Right now I’m sitting here in pain.  It is difficult to type.  I use a laptop.  My hands have to be fairly close together to type.  That means my upper arms press against the sides of my breasts which pushes my breasts against one another which causes pressure on one of the six poison-filled sacks I’m currently trying to battle off.  Since these come up several times a month, I have two options:  deal with the constant pain or risk becoming addicted to something like percocets to kill the pain. 

Lucky me.

 

 

 

 

 

2 Comments:

Anonymous Anonymous said...

Hi. I have the same disease. Yes it is painful, disgusting, and yes I have had to have them cut out as well. My general surgeon prescribed some gel clindamycin phosphate gel, 1%, that seems to be helping to control the outburts and also prevent some new ones from coming.
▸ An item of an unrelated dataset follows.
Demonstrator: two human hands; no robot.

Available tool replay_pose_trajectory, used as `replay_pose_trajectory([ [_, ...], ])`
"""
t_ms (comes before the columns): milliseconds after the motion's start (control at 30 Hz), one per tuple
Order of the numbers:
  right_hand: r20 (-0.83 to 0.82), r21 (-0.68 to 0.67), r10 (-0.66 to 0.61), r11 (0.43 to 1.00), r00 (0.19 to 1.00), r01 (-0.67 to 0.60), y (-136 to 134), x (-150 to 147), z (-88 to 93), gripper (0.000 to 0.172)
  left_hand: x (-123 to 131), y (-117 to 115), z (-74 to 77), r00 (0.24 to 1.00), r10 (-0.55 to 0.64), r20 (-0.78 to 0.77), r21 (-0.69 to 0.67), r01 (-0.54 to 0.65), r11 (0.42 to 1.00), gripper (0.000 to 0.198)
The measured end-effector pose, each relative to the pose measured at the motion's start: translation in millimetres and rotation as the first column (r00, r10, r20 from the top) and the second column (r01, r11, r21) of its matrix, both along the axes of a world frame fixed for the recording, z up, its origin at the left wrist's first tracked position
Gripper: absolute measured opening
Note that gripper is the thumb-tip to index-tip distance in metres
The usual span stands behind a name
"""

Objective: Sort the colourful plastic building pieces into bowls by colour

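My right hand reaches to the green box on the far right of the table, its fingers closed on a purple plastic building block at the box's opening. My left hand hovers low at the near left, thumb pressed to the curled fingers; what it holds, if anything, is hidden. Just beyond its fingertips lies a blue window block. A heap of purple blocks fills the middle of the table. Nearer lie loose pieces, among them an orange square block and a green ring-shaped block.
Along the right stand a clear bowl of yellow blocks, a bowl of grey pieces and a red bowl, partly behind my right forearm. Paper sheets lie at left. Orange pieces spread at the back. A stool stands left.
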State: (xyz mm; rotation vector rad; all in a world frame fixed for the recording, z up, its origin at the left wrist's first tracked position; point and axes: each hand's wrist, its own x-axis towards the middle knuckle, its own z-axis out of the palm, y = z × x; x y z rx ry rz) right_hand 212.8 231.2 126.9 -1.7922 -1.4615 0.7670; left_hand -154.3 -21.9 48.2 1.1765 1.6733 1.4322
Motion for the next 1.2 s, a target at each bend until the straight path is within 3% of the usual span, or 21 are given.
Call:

I have a constant supply of it. My brother has the same disorder and when he gets back from Iraq he is really flared up. Anyway, I feel for you as well as being an adoptee, although both my birth parents died and my brother and sister were adopted with me. My family got as much information as they could and now we just look to each other for answers. Hang in there

March 16, 2006 5:53 PM  
Anonymous Anonymous said...

hi, it's me again. did you check out the rod mckuen website i posted?

that disease looks like it would be awfully painful and difficult to live with even if it weren't painful.

i agree that under most circumstances adoptions should not be closed. (there are some times that being in contact with the birth family could be a danger to the child. there really are some crazy folks in the world.) at the very least, the birth parents should be required to allow medical records to be forwarded to the adoptive family.

before i was in contact with my daughter, i worried that she would never know her medical history. heart disease runs rampant in my family. (all of my ancestors, but one, have died from heart attack or stroke.) my father died at 47 from his third heart attack. i had a heart attack when i was 36 years old. had 5 bypasses, needed 6, but they didn't want to open my other leg, in case i need those blood vessels later. 9 years later, one of the bypasses needed a stent.

anytime i posted an ISO message, i always wrote that she should take care of her heart so that even if she didn't ever want to know me, she would know that much of her medical history. small blood vessels, along with low good cholesterol is a dangerous combination. it is also hereditary.